- Died: 1600 Ireland
- Buried: Donegal Abbey
- Spouse(s): Matthew O'Neill, 1st Baron Dungannon ​ ​(died 1558)​; Henry O'Neill ​(died)​; Eoin O'Gallagher ​(died 1595)​;
- Father: Cúconnacht Maguire

= Siobhán Maguire =

Gaelic Irish noblewoman (died 1600)

Siobhán Maguire, Baroness Dungannon (also anglicised Joan Maguire; died 1600) was a Gaelic Irish noblewoman, perhaps best known as the biological mother of Hugh O'Neill, Earl of Tyrone.

She held a prominent political role, and was considered "head and counsel of advice to the gentlemen and chiefs of Ulster".

== Biography ==
Her father was Cúconnacht Maguire, Lord of Fermanagh. On 8 October 1537, Cúconnacht was murdered on the island of Craghan in Lough Erne.

Siobhán was married three times. Her first husband was Feardorcha "Matthew" O'Neill, 1st Baron Dungannon. Their children included Brian and Hugh. Matthew also had two sons named Cormac and Art. Historian John O'Hart referred to Cormac and Art as illegitimate (i.e. not Siobhán's children). Conversely, historian Emmett O'Byrne stated that all four of Matthew's sons were legitimate.

Matthew became involved in a succession dispute with his half-brother Shane. Matthew was killed in 1558 by Shane's foster family, placing heirs Brian and Hugh in a dangerous situation. At some point between May and August 1558, English statesman Sir Henry Sidney organised the retrieval of the two boys, and they briefly stayed at his Dublin residence before being fostered by the English Hovenden family. Brian and Hugh were raised by Giles Hovenden and his second wife Joan Walshe. Brian was assassinated on Shane's orders in 1562. Hugh returned to Ulster in 1568, a year after Shane's death.
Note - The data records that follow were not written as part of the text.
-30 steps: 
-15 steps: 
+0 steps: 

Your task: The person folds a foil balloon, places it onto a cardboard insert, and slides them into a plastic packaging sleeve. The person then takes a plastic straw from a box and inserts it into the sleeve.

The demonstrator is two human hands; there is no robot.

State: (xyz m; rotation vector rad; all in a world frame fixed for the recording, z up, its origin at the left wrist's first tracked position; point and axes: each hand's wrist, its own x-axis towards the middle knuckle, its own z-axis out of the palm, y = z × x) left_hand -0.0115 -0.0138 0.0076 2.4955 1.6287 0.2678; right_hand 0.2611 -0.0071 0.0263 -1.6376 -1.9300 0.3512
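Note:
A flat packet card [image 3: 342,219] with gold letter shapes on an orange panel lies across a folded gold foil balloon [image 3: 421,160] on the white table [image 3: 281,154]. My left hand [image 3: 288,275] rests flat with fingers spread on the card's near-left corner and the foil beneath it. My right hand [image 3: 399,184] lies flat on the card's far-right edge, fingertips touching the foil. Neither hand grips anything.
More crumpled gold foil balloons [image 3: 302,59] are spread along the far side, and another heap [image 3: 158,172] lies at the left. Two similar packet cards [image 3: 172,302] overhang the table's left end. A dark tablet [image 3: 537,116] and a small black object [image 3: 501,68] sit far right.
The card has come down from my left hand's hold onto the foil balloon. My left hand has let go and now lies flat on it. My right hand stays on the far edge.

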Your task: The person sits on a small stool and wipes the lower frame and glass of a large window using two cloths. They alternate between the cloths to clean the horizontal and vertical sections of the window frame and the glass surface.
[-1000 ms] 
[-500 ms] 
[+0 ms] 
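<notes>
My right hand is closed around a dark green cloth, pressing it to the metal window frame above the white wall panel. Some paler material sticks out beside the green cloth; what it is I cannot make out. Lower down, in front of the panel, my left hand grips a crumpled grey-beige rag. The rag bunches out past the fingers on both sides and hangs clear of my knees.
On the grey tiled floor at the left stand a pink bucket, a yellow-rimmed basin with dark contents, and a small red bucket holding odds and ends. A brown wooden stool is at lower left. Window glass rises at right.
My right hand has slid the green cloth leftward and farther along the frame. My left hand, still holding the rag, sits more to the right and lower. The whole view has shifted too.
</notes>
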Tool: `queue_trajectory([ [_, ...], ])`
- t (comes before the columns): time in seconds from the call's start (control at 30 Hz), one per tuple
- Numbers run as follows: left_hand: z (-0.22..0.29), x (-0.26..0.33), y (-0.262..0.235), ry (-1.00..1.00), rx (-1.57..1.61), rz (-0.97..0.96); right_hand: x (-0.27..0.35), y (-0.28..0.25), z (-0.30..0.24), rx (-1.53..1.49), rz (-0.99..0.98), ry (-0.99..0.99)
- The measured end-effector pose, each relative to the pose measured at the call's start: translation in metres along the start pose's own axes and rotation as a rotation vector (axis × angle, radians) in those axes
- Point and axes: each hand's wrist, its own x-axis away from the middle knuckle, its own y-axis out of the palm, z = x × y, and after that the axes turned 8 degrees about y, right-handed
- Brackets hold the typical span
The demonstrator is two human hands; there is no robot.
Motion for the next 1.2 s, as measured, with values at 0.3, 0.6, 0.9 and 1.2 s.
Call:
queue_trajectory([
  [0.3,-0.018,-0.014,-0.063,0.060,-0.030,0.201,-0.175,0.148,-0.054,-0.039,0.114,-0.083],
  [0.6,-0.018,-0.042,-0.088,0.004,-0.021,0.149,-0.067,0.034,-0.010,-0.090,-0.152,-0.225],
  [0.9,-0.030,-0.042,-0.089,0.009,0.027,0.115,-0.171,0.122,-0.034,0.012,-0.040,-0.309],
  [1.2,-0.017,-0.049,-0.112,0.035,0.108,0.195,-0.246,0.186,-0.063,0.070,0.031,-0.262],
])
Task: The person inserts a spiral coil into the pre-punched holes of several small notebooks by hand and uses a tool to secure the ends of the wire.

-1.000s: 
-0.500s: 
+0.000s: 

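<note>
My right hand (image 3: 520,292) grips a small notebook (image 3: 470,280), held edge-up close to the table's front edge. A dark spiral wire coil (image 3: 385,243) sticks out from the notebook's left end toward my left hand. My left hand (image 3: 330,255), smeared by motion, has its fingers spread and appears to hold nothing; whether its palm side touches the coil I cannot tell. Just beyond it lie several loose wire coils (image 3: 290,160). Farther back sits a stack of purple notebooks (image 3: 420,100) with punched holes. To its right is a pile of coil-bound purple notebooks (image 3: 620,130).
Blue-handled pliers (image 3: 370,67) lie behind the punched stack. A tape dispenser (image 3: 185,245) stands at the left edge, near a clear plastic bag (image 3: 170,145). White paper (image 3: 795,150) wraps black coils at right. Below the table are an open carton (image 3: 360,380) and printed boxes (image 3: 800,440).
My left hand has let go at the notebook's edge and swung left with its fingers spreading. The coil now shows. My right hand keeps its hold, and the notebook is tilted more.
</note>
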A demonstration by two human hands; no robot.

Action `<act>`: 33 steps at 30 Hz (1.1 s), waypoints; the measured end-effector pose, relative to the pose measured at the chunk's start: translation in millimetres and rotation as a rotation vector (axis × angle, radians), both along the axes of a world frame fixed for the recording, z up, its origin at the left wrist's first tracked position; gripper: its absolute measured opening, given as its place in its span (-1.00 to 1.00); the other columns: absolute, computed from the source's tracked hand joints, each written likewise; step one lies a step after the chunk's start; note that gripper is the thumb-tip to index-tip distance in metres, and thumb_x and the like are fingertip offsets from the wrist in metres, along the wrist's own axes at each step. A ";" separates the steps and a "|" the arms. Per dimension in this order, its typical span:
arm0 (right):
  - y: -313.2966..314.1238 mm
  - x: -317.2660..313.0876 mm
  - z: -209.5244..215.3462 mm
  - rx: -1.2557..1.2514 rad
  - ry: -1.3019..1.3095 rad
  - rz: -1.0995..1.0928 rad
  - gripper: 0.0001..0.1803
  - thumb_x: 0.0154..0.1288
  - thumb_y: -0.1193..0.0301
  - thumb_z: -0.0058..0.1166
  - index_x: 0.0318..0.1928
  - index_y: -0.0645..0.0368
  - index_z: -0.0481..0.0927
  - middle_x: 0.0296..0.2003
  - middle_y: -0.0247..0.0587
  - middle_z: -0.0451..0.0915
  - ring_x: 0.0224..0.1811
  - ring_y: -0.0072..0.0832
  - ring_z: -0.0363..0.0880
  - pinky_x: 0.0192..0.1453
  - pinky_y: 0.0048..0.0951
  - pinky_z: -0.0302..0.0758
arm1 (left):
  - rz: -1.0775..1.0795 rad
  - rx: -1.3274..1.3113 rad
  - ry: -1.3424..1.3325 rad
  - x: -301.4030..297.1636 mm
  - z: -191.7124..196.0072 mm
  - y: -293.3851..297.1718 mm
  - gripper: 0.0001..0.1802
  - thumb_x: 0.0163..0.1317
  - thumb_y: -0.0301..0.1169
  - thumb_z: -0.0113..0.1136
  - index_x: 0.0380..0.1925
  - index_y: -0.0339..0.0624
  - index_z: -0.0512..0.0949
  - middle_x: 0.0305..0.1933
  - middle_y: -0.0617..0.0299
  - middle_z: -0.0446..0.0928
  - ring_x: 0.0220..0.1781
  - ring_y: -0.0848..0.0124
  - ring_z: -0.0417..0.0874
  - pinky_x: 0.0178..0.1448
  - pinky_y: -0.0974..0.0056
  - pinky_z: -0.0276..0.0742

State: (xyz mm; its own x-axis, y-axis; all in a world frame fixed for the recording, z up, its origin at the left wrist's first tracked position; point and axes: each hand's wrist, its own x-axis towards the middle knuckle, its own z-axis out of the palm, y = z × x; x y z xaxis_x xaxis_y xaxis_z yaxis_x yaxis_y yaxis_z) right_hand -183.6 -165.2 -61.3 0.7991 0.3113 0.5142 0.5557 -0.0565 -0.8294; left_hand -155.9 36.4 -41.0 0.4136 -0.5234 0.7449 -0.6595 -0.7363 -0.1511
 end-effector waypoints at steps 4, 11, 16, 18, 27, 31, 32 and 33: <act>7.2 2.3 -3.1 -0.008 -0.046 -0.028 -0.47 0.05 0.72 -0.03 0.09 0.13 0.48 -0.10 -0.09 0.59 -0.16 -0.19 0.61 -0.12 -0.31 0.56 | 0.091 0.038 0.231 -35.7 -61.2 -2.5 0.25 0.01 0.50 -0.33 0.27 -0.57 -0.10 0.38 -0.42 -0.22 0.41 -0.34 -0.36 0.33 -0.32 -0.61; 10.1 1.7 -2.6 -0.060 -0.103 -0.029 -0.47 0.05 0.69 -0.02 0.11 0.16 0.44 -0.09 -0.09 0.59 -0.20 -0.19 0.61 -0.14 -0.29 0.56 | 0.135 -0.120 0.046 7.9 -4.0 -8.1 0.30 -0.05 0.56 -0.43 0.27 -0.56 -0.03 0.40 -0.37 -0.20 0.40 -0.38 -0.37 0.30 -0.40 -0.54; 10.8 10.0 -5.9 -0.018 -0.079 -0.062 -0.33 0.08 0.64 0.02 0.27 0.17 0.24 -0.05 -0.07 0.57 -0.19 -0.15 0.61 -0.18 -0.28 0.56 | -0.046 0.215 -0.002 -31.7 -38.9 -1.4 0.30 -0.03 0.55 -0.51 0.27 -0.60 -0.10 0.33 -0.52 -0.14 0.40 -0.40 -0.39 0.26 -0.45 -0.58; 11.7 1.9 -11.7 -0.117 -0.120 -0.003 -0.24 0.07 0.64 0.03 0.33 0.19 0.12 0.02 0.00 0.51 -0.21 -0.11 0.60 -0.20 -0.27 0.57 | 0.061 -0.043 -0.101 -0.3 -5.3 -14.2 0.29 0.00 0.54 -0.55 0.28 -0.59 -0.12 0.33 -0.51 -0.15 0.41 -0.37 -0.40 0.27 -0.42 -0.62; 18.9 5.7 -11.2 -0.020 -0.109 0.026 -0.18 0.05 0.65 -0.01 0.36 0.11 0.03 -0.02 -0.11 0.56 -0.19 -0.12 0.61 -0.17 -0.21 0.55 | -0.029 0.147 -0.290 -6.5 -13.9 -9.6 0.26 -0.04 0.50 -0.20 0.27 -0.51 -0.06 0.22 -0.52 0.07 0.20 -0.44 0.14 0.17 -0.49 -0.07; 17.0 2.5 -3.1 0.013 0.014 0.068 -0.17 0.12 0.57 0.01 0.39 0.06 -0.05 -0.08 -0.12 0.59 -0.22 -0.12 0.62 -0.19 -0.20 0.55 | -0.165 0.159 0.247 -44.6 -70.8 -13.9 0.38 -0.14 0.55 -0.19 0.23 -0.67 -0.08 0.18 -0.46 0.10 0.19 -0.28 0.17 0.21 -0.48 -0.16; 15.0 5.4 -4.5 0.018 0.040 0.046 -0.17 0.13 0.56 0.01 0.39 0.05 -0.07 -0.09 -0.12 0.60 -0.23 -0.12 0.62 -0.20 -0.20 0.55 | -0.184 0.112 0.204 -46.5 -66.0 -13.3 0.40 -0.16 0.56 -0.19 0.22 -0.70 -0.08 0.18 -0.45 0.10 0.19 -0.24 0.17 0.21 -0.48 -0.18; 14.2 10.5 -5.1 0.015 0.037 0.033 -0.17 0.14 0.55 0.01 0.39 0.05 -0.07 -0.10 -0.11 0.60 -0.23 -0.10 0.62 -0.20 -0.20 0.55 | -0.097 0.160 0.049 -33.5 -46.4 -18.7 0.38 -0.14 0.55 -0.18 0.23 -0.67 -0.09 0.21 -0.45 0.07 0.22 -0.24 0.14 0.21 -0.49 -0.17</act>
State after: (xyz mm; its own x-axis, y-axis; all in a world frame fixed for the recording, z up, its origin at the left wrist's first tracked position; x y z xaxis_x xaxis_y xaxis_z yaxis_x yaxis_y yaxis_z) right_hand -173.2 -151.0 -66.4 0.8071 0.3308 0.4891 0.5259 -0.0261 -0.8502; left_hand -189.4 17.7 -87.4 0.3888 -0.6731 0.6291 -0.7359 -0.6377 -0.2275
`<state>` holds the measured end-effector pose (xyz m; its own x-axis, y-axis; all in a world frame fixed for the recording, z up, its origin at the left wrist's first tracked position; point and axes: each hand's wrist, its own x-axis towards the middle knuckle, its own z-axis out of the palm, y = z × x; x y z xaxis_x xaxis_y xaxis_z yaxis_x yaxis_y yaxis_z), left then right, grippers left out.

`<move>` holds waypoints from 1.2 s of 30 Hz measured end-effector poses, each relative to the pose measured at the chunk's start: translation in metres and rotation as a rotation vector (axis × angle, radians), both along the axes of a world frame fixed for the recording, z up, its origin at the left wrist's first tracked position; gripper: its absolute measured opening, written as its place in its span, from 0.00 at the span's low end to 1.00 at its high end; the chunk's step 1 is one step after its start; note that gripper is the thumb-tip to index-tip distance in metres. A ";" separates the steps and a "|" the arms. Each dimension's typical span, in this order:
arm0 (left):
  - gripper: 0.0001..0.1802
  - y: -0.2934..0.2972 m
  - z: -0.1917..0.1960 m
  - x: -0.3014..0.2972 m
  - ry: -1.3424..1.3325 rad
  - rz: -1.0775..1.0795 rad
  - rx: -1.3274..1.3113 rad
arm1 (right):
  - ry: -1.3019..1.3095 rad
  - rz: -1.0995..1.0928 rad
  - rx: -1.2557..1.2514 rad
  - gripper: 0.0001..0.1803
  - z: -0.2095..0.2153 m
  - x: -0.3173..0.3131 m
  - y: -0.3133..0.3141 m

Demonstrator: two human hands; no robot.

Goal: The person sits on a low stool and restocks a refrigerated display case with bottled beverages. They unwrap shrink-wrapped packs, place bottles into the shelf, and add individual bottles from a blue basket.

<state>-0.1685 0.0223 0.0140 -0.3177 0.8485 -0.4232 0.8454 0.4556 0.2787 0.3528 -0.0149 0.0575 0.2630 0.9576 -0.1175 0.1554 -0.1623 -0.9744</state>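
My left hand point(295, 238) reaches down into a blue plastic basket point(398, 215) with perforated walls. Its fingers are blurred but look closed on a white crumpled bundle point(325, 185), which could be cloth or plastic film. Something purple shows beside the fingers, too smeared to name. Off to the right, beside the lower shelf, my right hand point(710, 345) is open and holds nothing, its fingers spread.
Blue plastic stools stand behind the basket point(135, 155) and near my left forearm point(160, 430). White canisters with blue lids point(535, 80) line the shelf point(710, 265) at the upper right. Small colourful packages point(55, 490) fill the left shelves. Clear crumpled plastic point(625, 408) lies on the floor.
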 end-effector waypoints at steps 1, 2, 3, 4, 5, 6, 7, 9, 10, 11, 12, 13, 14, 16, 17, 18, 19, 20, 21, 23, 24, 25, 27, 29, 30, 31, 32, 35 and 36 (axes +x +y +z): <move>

Siobhán remarried to Henry O'Neill of the Fews, son of Feidhlimidh Ruadh. Their son, Turlogh MacHenry O'Neill, died on 24 February 1639/1640. Henry was probably dead in 1572.

Her third husband was Eoin McToole O'Gallagher, chief advisor to the O'Donnell clan of Tyrconnell. O'Gallagher was a major adherent to tanist Hugh Roe O'Donnell during the 1580–1592 Tyrconnell succession dispute. In 1588 O'Gallagher went to Lord Deputy William FitzWilliam on a promise of safe conduct, but he was imprisoned instead. The covetous FitzWilliam believed that O'Gallagher possessed treasure taken from the Spanish Armada. O'Gallagher's imprisonment also had political motivations due to his support of Hugh Roe—the government sought to stop Hugh Roe from gaining power. Siobhán and her son Hugh lobbied for O'Gallagher's release, but O'Gallagher remained captive until 1594. O'Gallagher died shortly after his release from Dublin Castle in 1595.

Siobhán was involved in the Nine Years' War. Her son Hugh was the leader of the Irish confederacy during the war. She present at a dinner at Lifford in May 1595, which was in the honour of Spanish captain Alonso Cobos, who had recently arrived to assess the situation in Ireland and prepare the confederates for upcoming Spanish reinforcements.

Siobhán died in 1600. She was buried in Donegal Abbey, where her father had been interred in 1537.